Findings: Seventy-one percent of 54 physicians interviewed knew about adult day health care. However, only 41% of doctors expressed willingness to refer specific patients for such care, and even fewer (13%) had done so.
Utility of findings: Medical schools and continuing education courses should encourage doctors to recognize their role as gate keepers, able to facilitate the entry of frail elderly into a variety of long-term care services.
"Older Home Health Care Patients and Their Physicians: Assessments of Functional Ability." (Barker, P.I.) This study examines the agreement between functional assessments reported by 54 physician-patient dyads. Physicians were typical of those providing services to elderly patients in an urban area.
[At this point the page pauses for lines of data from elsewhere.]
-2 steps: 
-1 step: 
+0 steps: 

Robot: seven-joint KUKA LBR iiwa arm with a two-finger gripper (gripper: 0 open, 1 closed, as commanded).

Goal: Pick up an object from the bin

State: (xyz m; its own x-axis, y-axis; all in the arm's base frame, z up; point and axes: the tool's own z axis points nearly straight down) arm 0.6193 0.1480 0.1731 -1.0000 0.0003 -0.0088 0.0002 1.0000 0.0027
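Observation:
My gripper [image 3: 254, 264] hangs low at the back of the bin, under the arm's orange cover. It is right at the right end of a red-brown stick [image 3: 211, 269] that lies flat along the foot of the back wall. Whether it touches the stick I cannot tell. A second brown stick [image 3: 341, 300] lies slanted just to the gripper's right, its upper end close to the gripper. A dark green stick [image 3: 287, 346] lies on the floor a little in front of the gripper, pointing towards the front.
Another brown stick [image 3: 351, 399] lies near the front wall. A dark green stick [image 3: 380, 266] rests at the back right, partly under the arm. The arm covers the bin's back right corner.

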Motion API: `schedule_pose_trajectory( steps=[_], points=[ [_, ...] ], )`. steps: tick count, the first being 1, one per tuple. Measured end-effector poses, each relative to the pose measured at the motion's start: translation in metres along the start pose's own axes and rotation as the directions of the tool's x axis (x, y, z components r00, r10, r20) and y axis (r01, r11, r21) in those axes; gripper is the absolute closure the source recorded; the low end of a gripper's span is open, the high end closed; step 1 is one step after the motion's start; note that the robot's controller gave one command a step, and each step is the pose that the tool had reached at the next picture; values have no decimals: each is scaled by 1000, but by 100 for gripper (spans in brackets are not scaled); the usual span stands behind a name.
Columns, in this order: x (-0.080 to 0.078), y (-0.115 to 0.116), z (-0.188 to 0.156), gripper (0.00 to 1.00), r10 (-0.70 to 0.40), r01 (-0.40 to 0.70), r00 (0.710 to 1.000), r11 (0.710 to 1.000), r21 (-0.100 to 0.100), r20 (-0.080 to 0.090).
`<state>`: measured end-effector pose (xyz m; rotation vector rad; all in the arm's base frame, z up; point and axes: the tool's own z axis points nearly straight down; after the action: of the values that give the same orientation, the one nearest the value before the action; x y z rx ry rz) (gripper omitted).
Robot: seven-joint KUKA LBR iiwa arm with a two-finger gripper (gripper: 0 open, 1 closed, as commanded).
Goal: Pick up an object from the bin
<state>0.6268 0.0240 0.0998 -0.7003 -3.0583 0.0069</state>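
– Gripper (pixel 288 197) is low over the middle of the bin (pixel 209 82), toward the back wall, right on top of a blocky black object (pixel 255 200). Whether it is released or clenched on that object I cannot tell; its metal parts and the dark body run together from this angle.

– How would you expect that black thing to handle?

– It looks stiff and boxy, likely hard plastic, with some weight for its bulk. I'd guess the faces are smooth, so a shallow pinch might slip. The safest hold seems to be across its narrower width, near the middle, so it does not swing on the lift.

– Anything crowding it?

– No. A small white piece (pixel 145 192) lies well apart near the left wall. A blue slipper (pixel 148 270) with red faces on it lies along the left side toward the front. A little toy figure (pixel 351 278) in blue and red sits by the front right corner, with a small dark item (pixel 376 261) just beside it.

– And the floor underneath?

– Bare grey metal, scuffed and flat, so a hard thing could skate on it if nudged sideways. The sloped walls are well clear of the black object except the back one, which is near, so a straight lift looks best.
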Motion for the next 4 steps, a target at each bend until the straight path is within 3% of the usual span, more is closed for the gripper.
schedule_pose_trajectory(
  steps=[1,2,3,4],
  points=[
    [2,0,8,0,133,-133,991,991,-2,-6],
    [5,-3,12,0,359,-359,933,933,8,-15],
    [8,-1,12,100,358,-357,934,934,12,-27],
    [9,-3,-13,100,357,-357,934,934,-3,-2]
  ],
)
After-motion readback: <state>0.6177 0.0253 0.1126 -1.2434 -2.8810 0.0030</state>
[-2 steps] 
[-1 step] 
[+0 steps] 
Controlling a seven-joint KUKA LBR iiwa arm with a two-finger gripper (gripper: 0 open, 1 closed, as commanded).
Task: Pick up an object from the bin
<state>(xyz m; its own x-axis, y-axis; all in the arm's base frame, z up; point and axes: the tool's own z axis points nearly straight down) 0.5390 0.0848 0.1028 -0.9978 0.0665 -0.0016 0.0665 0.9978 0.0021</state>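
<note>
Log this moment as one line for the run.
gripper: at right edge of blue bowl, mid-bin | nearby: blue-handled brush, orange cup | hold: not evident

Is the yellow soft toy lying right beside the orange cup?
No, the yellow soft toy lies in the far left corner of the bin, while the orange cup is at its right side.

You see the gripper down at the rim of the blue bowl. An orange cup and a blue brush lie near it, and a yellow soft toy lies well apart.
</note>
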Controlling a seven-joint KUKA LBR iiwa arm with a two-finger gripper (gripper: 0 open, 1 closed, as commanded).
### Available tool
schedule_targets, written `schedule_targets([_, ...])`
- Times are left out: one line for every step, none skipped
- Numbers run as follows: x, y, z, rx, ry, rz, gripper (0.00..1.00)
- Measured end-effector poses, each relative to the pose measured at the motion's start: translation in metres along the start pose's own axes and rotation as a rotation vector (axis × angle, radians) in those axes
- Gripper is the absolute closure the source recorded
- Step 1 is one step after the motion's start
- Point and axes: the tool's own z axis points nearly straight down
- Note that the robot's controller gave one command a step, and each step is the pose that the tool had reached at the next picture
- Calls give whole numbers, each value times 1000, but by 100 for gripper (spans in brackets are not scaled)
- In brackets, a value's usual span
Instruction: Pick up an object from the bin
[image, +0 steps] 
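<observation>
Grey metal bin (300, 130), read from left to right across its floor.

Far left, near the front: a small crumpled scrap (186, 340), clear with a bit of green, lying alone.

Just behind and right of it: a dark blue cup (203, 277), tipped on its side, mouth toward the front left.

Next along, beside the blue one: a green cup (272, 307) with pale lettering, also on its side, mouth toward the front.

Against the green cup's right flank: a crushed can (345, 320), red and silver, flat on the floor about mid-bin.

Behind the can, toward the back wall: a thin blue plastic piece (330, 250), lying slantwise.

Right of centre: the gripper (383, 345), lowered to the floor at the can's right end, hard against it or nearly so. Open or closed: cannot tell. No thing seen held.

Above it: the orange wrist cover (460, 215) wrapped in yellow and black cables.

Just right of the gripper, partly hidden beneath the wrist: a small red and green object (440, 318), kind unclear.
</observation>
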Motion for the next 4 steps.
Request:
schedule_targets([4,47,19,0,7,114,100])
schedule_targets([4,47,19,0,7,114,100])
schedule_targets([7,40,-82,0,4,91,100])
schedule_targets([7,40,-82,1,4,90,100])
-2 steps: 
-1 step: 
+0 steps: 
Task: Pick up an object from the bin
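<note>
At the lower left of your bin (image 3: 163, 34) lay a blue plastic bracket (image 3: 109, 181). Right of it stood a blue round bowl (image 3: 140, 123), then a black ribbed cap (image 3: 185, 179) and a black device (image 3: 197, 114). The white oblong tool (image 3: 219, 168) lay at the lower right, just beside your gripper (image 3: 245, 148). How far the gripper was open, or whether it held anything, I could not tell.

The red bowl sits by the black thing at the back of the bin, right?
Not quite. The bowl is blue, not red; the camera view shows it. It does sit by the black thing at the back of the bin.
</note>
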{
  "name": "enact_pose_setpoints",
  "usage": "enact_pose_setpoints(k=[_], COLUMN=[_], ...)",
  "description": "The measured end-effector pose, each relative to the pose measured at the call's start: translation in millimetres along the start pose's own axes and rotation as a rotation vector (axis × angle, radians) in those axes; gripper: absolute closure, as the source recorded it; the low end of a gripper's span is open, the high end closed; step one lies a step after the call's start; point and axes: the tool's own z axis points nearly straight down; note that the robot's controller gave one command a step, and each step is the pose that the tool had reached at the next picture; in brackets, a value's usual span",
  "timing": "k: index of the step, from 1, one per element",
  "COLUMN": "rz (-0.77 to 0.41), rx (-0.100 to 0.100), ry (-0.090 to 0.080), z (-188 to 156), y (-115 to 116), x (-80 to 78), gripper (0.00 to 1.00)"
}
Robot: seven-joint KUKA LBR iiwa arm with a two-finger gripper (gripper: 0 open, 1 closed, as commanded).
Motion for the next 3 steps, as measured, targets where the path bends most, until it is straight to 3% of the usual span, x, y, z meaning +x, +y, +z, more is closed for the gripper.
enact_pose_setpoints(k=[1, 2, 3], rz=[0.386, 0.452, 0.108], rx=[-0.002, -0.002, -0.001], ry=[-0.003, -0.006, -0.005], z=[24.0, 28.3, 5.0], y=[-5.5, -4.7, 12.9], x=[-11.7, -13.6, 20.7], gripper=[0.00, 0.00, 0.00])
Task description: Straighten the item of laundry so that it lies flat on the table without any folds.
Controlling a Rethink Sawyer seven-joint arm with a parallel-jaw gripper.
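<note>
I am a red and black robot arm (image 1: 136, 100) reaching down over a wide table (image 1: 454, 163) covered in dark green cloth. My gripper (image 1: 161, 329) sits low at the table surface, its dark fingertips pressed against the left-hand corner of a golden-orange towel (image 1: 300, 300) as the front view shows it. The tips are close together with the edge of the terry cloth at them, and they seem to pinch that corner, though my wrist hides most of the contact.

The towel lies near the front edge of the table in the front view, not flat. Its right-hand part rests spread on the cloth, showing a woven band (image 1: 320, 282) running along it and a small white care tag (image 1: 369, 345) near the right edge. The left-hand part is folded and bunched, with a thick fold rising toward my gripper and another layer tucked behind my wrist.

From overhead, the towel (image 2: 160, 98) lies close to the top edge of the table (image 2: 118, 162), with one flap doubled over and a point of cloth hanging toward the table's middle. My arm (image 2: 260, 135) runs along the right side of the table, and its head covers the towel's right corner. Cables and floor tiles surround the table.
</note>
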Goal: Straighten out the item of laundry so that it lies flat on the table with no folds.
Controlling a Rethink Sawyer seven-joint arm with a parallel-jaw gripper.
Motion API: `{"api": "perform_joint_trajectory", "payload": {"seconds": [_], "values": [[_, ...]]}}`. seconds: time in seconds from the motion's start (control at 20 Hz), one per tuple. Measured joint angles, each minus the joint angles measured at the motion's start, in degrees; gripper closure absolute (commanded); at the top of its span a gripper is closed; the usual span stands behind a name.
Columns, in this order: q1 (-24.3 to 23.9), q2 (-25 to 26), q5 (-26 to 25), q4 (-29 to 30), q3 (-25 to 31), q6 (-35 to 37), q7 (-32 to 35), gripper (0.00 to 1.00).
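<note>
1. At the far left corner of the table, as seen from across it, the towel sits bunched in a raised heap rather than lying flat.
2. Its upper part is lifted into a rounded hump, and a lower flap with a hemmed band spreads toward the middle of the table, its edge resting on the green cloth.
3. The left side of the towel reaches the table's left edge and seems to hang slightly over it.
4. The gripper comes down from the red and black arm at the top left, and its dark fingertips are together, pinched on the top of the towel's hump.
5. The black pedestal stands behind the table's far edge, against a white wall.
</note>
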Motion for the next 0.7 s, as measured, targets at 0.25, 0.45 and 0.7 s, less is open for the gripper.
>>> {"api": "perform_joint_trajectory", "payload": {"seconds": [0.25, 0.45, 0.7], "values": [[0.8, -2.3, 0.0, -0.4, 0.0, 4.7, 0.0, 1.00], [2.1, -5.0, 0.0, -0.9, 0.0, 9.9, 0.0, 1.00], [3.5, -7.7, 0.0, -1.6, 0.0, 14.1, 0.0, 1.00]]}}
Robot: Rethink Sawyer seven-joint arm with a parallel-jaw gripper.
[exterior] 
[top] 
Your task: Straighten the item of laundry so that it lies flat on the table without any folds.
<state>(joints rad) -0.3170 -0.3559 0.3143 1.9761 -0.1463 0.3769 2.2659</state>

Patients, were aged 65 or more years, were community living, and had been referred by these physicians for in-home health care services.
Findings: Physicians generally reported less impairment than did their patients, and functional assessments of doctors and patients matched completely in only 15 out of 54 (28%) dyads. Underestimation of patient impairment occurred most commonly with respect to stair climbing, control of the urinary bladder, and bathing but was also substantial for dressing, walking, and toileting. Few patient or doctor characteristics predicted congruence or lack thereof in assessment of functional impairments.
"Demographic Study of Iu-Mien in Western U.S." (Barker, P.I.) This study investigates Iu-Mien refugees living in Merced, California.
Findings: Older people comprise a larger than expected proportion (7%) of the Iu-Mien community. The large households remain traditional in composition with many older Mien acting as patriarch to several generations of lineal kin. Women, who are usually widows, tend to live with the families of sons or sons-in-law. Intergenerational disaffection has been reported in the literature, in part due to the status losses by older people and role reversals so common among refugees.